— Supplied records —
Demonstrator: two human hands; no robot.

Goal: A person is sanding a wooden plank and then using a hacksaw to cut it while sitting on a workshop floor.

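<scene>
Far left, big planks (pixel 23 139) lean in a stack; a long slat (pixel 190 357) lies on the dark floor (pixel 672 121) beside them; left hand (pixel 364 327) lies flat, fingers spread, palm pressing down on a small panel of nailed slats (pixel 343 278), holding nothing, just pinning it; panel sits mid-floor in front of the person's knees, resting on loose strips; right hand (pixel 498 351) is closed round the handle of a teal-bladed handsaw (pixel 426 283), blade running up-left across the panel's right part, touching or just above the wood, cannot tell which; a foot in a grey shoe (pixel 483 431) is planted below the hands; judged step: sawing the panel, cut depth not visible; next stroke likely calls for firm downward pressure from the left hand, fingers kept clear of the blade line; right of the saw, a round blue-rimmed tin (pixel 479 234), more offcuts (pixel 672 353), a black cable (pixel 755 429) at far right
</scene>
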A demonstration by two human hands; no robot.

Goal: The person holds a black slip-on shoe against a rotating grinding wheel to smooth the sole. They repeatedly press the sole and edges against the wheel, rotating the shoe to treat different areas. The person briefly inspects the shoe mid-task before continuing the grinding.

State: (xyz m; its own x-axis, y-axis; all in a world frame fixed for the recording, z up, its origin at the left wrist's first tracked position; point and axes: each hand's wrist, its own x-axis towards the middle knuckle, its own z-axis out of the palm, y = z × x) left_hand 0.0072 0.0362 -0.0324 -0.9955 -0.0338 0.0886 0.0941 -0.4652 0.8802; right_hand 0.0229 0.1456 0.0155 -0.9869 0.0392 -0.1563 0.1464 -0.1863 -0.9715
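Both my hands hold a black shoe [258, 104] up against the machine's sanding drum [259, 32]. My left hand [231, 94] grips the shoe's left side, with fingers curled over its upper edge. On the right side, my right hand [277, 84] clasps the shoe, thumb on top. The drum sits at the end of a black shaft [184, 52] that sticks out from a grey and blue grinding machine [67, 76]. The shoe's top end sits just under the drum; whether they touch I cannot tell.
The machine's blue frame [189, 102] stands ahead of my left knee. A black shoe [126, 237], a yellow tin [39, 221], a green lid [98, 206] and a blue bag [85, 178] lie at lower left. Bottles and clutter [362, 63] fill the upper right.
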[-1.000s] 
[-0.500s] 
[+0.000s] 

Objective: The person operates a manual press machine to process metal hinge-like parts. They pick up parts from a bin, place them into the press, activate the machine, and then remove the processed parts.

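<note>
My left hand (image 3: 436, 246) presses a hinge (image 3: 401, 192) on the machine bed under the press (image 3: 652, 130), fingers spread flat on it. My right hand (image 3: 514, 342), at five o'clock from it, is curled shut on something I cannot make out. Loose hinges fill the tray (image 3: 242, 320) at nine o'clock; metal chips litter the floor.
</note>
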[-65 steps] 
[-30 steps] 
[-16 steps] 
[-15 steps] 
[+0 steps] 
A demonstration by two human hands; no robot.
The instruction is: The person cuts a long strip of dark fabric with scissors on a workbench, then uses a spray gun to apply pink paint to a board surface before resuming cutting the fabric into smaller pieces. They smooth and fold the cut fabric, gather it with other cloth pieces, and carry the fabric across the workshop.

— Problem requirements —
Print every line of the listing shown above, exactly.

— Answer for the task —
Demonstrator: two human hands; no robot.

Goal: A person is sanding a wooden plank and then using a hacksaw to cut it while sitting on a workshop floor.

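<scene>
Far left, big planks (pixel 23 139) lean in a stack; a long slat (pixel 190 357) lies on the dark floor (pixel 672 121) beside them; left hand (pixel 364 327) lies flat, fingers spread, palm pressing down on a small panel of nailed slats (pixel 343 278), holding nothing, just pinning it; panel sits mid-floor in front of the person's knees, resting on loose strips; right hand (pixel 498 351) is closed round the handle of a teal-bladed handsaw (pixel 426 283), blade running up-left across the panel's right part, touching or just above the wood, cannot tell which; a foot in a grey shoe (pixel 483 431) is planted below the hands; judged step: sawing the panel, cut depth not visible; next stroke likely calls for firm downward pressure from the left hand, fingers kept clear of the blade line; right of the saw, a round blue-rimmed tin (pixel 479 234), more offcuts (pixel 672 353), a black cable (pixel 755 429) at far right
</scene>
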A demonstration by two human hands; no robot.

Goal: The person holds a black slip-on shoe against a rotating grinding wheel to smooth the sole. They repeatedly press the sole and edges against the wheel, rotating the shoe to treat different areas. The person briefly inspects the shoe mid-task before continuing the grinding.

State: (xyz m; its own x-axis, y-axis; all in a world frame fixed for the recording, z up, its origin at the left wrist's first tracked position; point and axes: each hand's wrist, its own x-axis towards the middle knuckle, its own z-axis out of the palm, y = z × x) left_hand 0.0072 0.0362 -0.0324 -0.9955 -0.0338 0.0886 0.0941 -0.4652 0.8802; right_hand 0.0229 0.1456 0.0155 -0.9869 0.0392 -0.1563 0.1464 -0.1863 -0.9715
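Both my hands hold a black shoe [258, 104] up against the machine's sanding drum [259, 32]. My left hand [231, 94] grips the shoe's left side, with fingers curled over its upper edge. On the right side, my right hand [277, 84] clasps the shoe, thumb on top. The drum sits at the end of a black shaft [184, 52] that sticks out from a grey and blue grinding machine [67, 76]. The shoe's top end sits just under the drum; whether they touch I cannot tell.
The machine's blue frame [189, 102] stands ahead of my left knee. A black shoe [126, 237], a yellow tin [39, 221], a green lid [98, 206] and a blue bag [85, 178] lie at lower left. Bottles and clutter [362, 63] fill the upper right.
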[-1.000s] 
[-0.500s] 
[+0.000s] 

Objective: The person operates a manual press machine to process metal hinge-like parts. They pick up parts from a bin, place them into the press, activate the machine, and then remove the processed parts.

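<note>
My left hand (image 3: 436, 246) presses a hinge (image 3: 401, 192) on the machine bed under the press (image 3: 652, 130), fingers spread flat on it. My right hand (image 3: 514, 342), at five o'clock from it, is curled shut on something I cannot make out. Loose hinges fill the tray (image 3: 242, 320) at nine o'clock; metal chips litter the floor.
</note>
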[-65 steps] 
[-30 steps] 
[-16 steps] 
[-15 steps] 
[+0 steps] 
A demonstration by two human hands; no robot.
The instruction is: The person cuts a long strip of dark fabric with scissors on a workbench, then uses a spray gun to apply pink paint to a board surface before resuming cutting the fabric into smaller pieces. They smooth and fold the cut fabric, gather it with other cloth pieces, and carry the fabric across the workshop.

Work on the exercise is finished.